Samedi 12 septembre 2020 par Ralph Gambihler

Africa Mia

Au sortir de la nuit coloniale, l'Afrique n'était pas forcément condamnée au repli sur elle-même, aux guerres frontalières intestines et à la démocratie en berne. Avant Mobutu, il y eut Lumumba. Avant l'échec des décolonisations, sous d'autres tropiques et par-delà toute la largeur de l'Atlantique, une lueur brillait comme la fierté: Cuba, terre métisse, ex-colonie elle aussi et ancienne plateforme de la traite négrière, se libérait à peine de la tutelle nord-américaine. C'était là-bas, la lueur. Là-bas, le nouvel Eldorado.

Surtout pour ces dix jeunes étudiants maliens qui allaient former le groupe Las Maravillas de Mali  ("Les merveilles du Mali ") dont un documentaire musical en forme de quête, Africa Mia, rappelle la dimension à la fois lyrique et tragique. C'est le président malien de l'époque, Modibo Keita, un ami du Lider Maximo, qui leur offre en 1964 la possibilité d'aller suivre une formation musicale à la Havane aux frais du régime castriste. La bande exulte. Surtout quand Fidel et Le Che viennent en personne s'assurer que tout va bien pour eux.

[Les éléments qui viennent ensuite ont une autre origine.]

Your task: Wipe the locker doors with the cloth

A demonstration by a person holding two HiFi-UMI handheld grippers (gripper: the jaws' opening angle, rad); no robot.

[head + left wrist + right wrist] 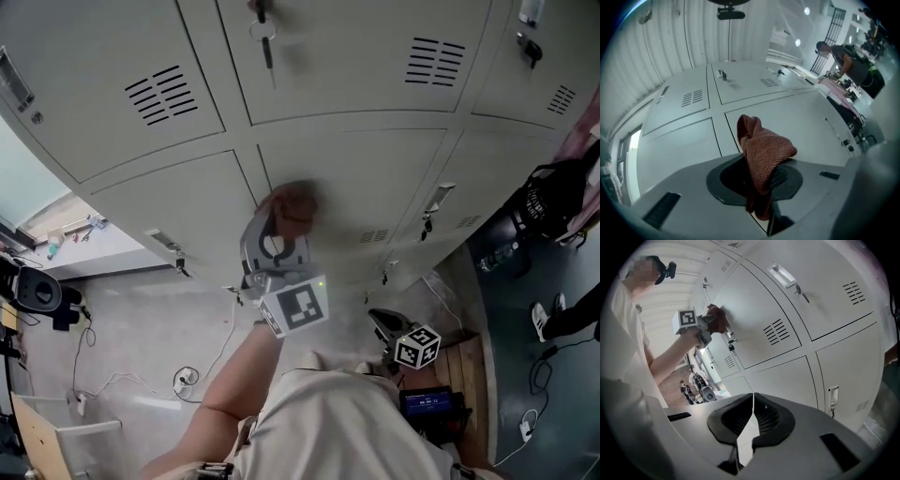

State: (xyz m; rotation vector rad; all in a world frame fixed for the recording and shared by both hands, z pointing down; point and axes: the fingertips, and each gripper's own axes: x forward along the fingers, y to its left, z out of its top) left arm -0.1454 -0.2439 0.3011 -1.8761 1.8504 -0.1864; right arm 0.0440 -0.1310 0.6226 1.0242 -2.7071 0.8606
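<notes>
Left gripper [761, 180]: jaws pinching a reddish cloth [764, 150], which bunches up ahead of the tips. In the head view the cloth [292, 202] sits against a locker door [366, 178] straight ahead of this gripper, just beside the seam between two doors. Right gripper [753, 420]: jaws pressed together, nothing between them. It is held lower and to the right of the left gripper, well apart from the cloth. A key [266, 42] hangs in the door above the cloth.
</notes>
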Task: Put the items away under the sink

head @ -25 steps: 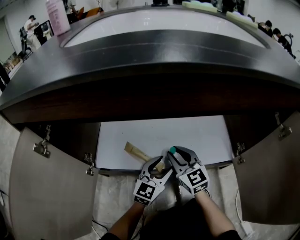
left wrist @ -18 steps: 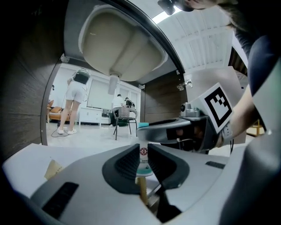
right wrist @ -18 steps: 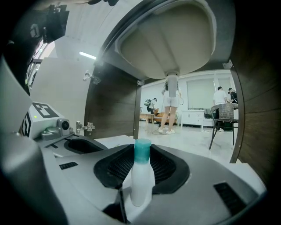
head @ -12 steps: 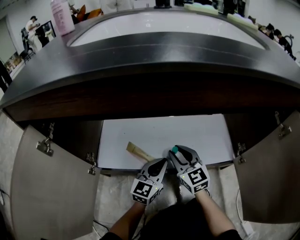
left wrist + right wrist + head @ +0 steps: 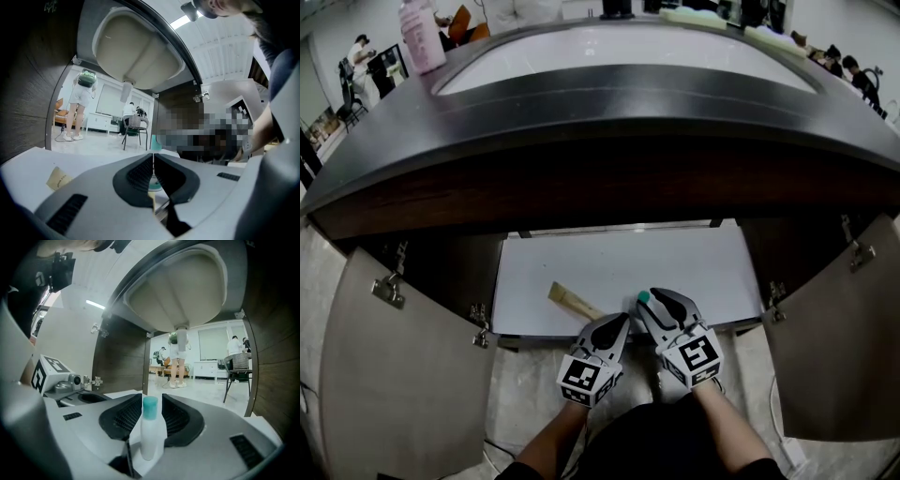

Et comment que ça va bien ! Une villa de 200m2 avec cuisinière et chauffeur, la beauté des femmes cubaines, des maestros comme professeurs parmi lesquels Rafaël Lay, le leader de l'Orquesta Aragon... Las Maravillas, c'est d'abord l'épopée d'un rêve éveillé, jusqu'à ce tube, Rendez-vous Chez Fatimata, qui va cartonner dans toute l'Afrique. 1968. Le rêve s'écroule. Un coup d'État met fin à l'expérience panafricaine de Modibo Keita, la situation politique se tend à Cuba (elle était déjà bien crispée à Bamako avant même le coup d'État), et Las Maravillas devient peu à peu une franchise périmée.

C'est un Français, le producteur de musique Richard Minier, qui tente de recoller les morceaux quelques trente ans plus tard, en 1999. Il retrouve un à un les membres des Maravillas, sauf que certains d'entre eux ne sont déjà plus de ce monde. Des projets de reformation s'ébauchent, mais les financements ne suivent pas. Le temps passe. Bientôt, il n'en reste plus qu'un, Boncana Maïga, le chef d'orchestre. D'abord réticent face à la quête de ce Français fou d'Afrique, il se laisse convaincre et retourne en 2016 sur les lieux de ses premières pérégrinations. Retrouvailles poignantes. Car les Cubains, eux, contrairement aux Maliens, ont survécu pour la plupart d'entre eux.

On pense évidemment à l'aventure du Buena Vista Social Club, mais un Buena Vista avorté, lorgnant plutôt au final vers Sugar Man tout en ranimant au passage l'utopie d'un brassage des Afriques et des Amériques à l'aune de la musique et de la solidarité internationale. Musclés par l'apport d'Édouard Salier à la co-réalisation et les talents de l'historien Pascal Blanchard dans l'écriture et la contextualisation, Africa Mia nous emporte dans le rire et les larmes, ainsi que dans le souvenir toujours fécond d'une Afrique ouverte au monde.

Africa Mia, Richard Minier et Édouard Salier (Sortie en salles le 16 septembre). Coup de projecteur, la veille, sur TSFJAZZ (13h30) avec Boncana Maïga.